Few polysomnography data on the frequency of sleep-disordered breathing were available in pregnant women at the time of the study. Based on a study reporting a mean apnea–hypopnea index of 5.6±5.6 respiratory events per hour in nonobese pregnant women when conservative criteria for the diagnosis of obstructive sleep apnea–hypopnea were applied,10 we estimated that a sample size of 25 patients per group would allow detection of a difference of five or greater in the mean number of events per hour between the two groups with 80% power and α of 0.05. A difference of at least five events per hour is clinically significant, because impaired glucose metabolism is usually reported for such a difference.11
A research assistant measured patients' weight and height at enrolment, obtained their demographic, medical, and obstetric data, and administered the questionnaires. Subjective sleep quality (latency, efficiency, disturbance, sleep medication, daytime function) and self-reported sleep duration over the past month were assessed with the Pittsburgh Sleep Quality Index.12 A global score of 5 or greater indicated “poor sleep.” Woman's snoring was reported by their bed partner or roommate. Snoring before pregnancy was also estimated. The frequency and duration of daytime napping (greater than 5 minutes per day) during pregnancy were also assessed by self-reporting. Daytime sleepiness was quantified by the Epworth Sleepiness Scale.13 Scores of 11 or greater indicate excessive daytime sleepiness. Fatigue was self-reported using the Fatigue Severity Scale,14 a nine-item questionnaire assessing fatigue severity and functional disability. High scores indicated excessive levels of fatigue in everyday life. Restless legs syndrome was identified using a standardized questionnaire.15 Risk for depression was self-assessed on the Edinburgh Postnatal Depression Scale with a score of at least 10 predictive of major depression.16 Finally, glycated hemoglobin was measured.
Overnight, unattended complete home polysomnography (level II) was performed within 2 weeks after enrollment. For this purpose, a portable digital monitoring device recorded standard electroencephalograms with C3/A2 and C4/A1 leads with bilateral electrooculograms, submentalis and anterior tibialis muscle electromyograms, airflow through both nasal pressure transducer and oronasal thermistor, thoracoabdominal motion on respiratory impedance plethysmography with bands around the thorax and abdomen, continuous arterial oxyhemoglobin saturation on digital pulse oximetry, continuous electrocardiograms, body position, and sound through dedicated sensors. The device was installed by a sleep technologist in the participant's home with verification of electrode impedance and signal quality.

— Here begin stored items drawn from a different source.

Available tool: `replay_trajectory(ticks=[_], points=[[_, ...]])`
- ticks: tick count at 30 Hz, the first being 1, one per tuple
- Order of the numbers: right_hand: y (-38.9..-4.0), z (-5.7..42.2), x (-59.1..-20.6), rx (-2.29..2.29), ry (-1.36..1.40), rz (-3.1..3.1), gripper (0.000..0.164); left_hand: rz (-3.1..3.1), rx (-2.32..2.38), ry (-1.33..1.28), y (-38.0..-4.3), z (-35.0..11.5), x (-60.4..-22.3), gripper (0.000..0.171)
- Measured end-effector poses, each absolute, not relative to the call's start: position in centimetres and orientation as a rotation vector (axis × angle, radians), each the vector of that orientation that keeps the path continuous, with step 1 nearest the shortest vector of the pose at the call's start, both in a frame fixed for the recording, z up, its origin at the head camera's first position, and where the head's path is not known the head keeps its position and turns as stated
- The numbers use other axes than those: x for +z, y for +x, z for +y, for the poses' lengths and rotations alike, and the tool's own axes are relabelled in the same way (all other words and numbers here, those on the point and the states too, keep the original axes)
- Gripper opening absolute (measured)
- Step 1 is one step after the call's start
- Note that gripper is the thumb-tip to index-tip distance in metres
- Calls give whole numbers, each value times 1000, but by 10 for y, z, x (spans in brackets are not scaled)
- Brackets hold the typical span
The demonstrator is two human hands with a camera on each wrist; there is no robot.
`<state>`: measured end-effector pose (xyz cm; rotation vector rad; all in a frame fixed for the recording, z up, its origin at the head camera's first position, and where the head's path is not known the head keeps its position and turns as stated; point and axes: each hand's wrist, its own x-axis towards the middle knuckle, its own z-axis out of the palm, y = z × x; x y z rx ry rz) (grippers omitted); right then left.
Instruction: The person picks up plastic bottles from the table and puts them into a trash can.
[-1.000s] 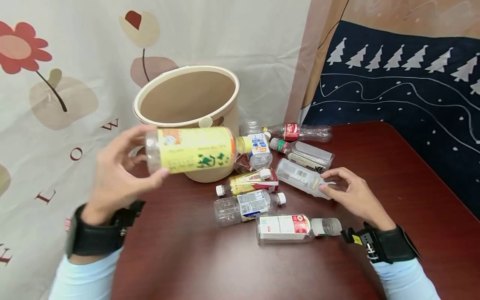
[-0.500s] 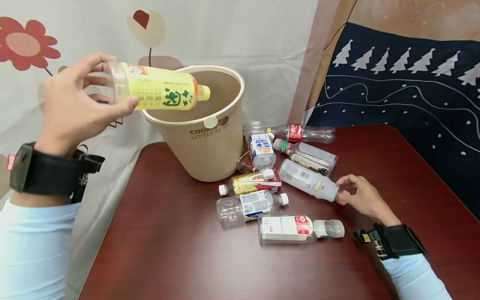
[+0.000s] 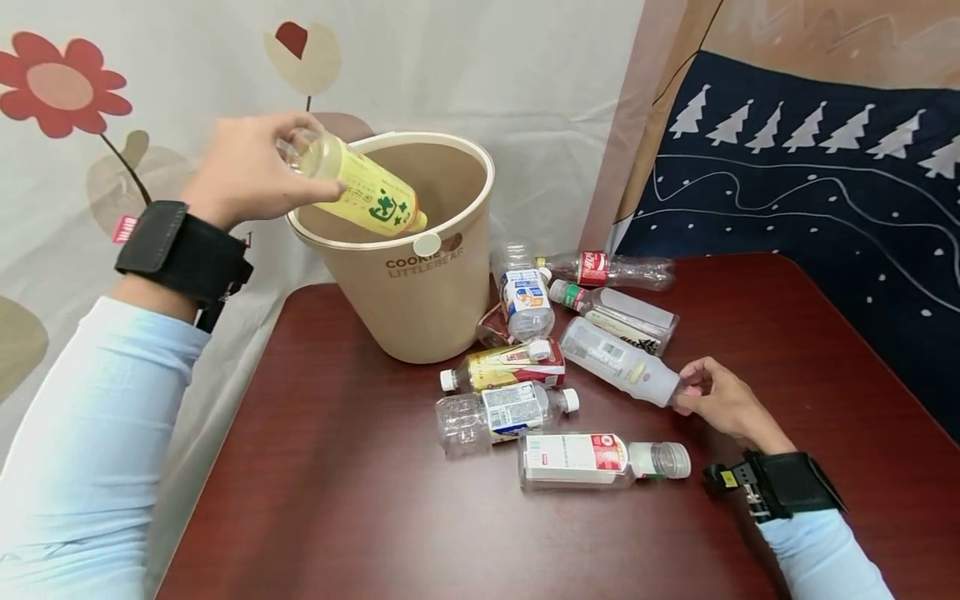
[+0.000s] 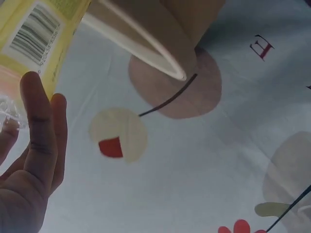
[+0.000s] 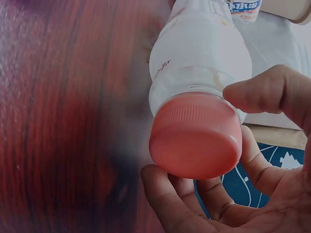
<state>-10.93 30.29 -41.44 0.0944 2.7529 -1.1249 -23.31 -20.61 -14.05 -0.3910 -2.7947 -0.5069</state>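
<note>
My left hand (image 3: 251, 171) grips the base end of a plastic drink bottle (image 3: 371, 193) with a yellow label. The bottle tilts down to the right, its yellow cap inside the mouth of a beige bucket (image 3: 427, 312). In the left wrist view, fingers lie along the label beside a barcode. On the table, a frosted white plastic bottle (image 3: 611, 354) lies on its side, and my right hand (image 3: 723, 404) holds its cap end. The right wrist view shows the pink cap (image 5: 194, 138), with the thumb at the neck and fingers curled under the cap.
Several bottles lie between bucket and right hand: a red-labelled cola bottle (image 3: 622, 271), a green-banded clear bottle (image 3: 637, 312), a yellow-and-red labelled bottle (image 3: 502, 367) and a square clear bottle (image 3: 573, 460). A printed cloth (image 3: 555, 100) hangs behind the dark red table (image 3: 360, 508).
My left hand has lifted the yellow-labelled bottle from in front of the bucket to above its mouth and tipped it cap-down. My right hand has shifted to the frosted bottle's cap end.
</note>
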Motion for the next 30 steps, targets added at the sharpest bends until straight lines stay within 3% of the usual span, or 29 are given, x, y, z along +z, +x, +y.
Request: replay_trajectory(ticks=[14, 30], points=[[-103, 300, -423, -1206, 142, 2742, 44, -3097, -149, -548, -262, -171, -163, 62], [-104, 299, -425, -1180, 130, 2770, 44, -3181, -12, -648, -256, -165, -165, 67]])
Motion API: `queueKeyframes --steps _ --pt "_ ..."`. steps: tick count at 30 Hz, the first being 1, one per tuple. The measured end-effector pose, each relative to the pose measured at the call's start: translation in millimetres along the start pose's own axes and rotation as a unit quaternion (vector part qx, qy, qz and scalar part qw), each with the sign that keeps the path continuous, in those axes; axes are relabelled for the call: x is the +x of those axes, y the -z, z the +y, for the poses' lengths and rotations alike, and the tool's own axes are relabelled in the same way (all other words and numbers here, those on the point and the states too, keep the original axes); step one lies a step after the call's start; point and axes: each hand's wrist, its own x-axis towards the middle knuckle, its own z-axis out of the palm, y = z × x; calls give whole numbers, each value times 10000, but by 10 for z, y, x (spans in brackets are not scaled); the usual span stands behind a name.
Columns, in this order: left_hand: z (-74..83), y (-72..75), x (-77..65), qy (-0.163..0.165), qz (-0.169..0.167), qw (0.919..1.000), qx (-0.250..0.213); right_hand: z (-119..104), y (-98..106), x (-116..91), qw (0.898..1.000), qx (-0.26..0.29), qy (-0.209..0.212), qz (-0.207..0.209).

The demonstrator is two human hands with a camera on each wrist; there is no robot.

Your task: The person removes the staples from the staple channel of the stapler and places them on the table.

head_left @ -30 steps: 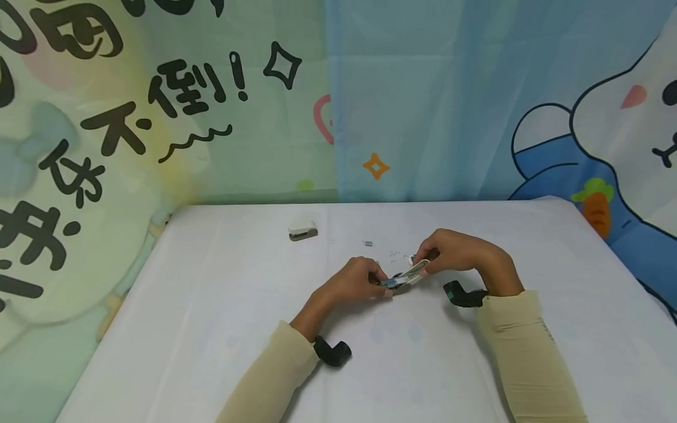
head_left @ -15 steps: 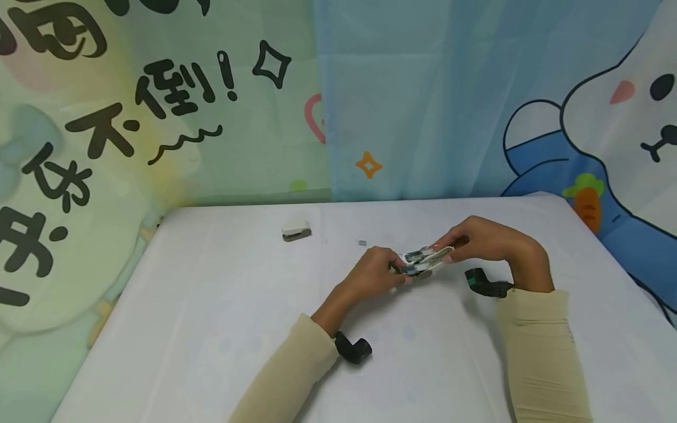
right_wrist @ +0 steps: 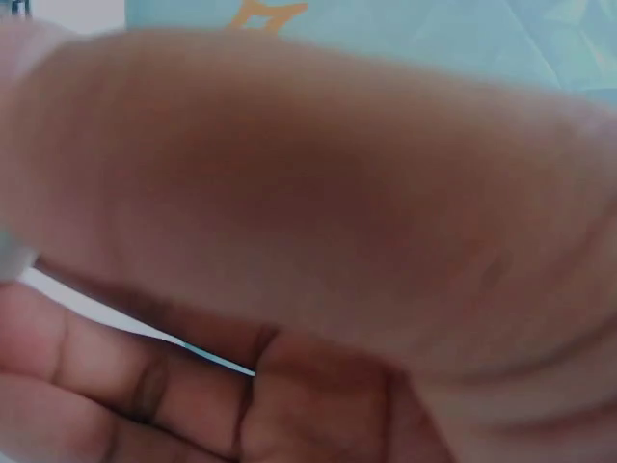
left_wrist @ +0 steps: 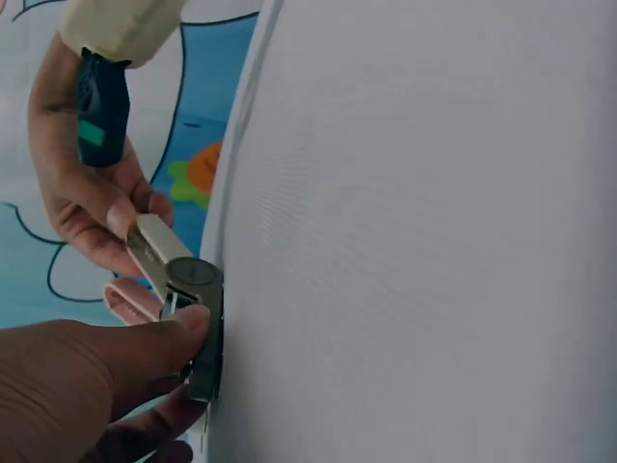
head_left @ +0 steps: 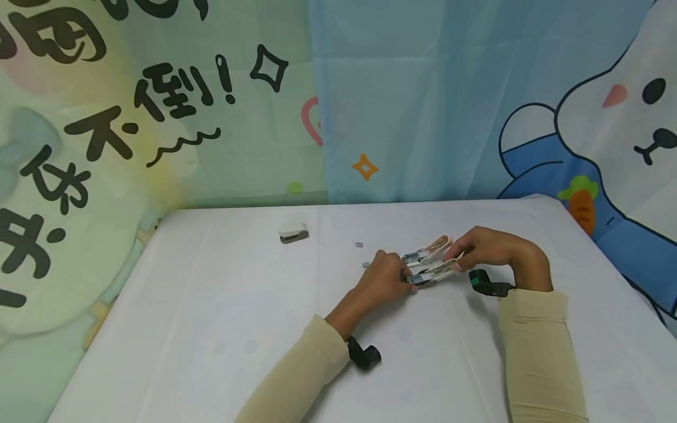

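Observation:
Above the table, my left hand [head_left: 382,277] grips the metal end of a small stapler [head_left: 435,272] with a cream arm and a grey base. The left wrist view shows my thumb pressed on the metal of this stapler [left_wrist: 207,338]. My right hand [head_left: 489,252] pinches the far end of the cream arm. Alongside lies a similar metal piece with a pinkish looped end [head_left: 440,242]; whether it is joined to the stapler I cannot tell. The right wrist view is mostly filled by my right hand [right_wrist: 289,193], blurred.
A white and grey mini stapler [head_left: 293,233] stands at the back left of the white-covered table [head_left: 211,282]. Small grey bits, perhaps staples [head_left: 358,244], lie behind my left hand. A printed cloth [head_left: 391,88] hangs behind the table.
Both hands have moved right with the stapler. The pinkish-ended piece, hidden at first by the right hand, now shows fully beside the cream one, the right fingers having drawn back from it.

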Motion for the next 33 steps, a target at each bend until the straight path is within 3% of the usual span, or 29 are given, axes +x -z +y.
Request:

It was returned to the sleep laboratory by the participant in the morning.
Polysomnography recordings were scored at the sleep laboratory of the Institut universitaire de cardiologie et pneumologie de Québec by trained sleep technologists with Pursuit Advanced Sleep System software. Scoring was done manually according to standard sleep or wake,17 arousal,18 and respiratory19 criteria followed by expert sleep physician review. Both physicians and technologists were blinded to patients' GDM status. Apneic–hypopneic events were scored to yield the apnea–hypopnea index: apnea was defined as the absence of nasal or buccal flow for 10 seconds or greater; hypopnea was a decrease in flow amplitude greater than 50%; or a decline of 30% or greater associated with either arousal or oxygen desaturation 4% or greater (both for at least 10 seconds). The latter are the American Academy of Sleep Medicine research (Chicago) criteria,19 which were selected because they are more sensitive20 than the recommended American Academy of Sleep Medicine clinical criteria21 in use at the time of the study. Respiratory events were scored as obstructive in the face of persisting respiratory effort. Arousal was defined as electroencephalogram frequency shift to the alpha range for at least 3 seconds. Obstructive sleep apnea was considered as apnea–hypopnea index of 15 events or more per hour of sleep (moderate obstructive sleep apnea).19 Sensitivity analyses were conducted with apnea–hypopnea index of five or more events per hour. We also evaluated the percent of total sleep time spent with flow-limited breathing (plateauing of the inspiratory nasal pressure flow signal). Standard measures of sleep duration and quality were derived from polysomnography analysis.19
Data are expressed as mean±standard deviation for continuous variables or as percentages for categorical variables analyzed by χ2 or Fisher’s exact test, as appropriate (eg, restless legs syndrome, depression, sleepiness). Groups were compared by Student’s t test for continuous data. The assumption of normality was verified with the Shapiro-Wilk test. Brown and Forsythe's variation of Levene's test statistic verified the homogeneity of variances. Variables with univariate test P<.25 values were candidates for logistic and linear multivariate model building. Stepwise and backward variable selection was performed. Relationships between continuous variables were assessed by Pearson's correlation coefficient. Results were considered significant with P<.05. Data were analyzed with SAS statistical package 9.3.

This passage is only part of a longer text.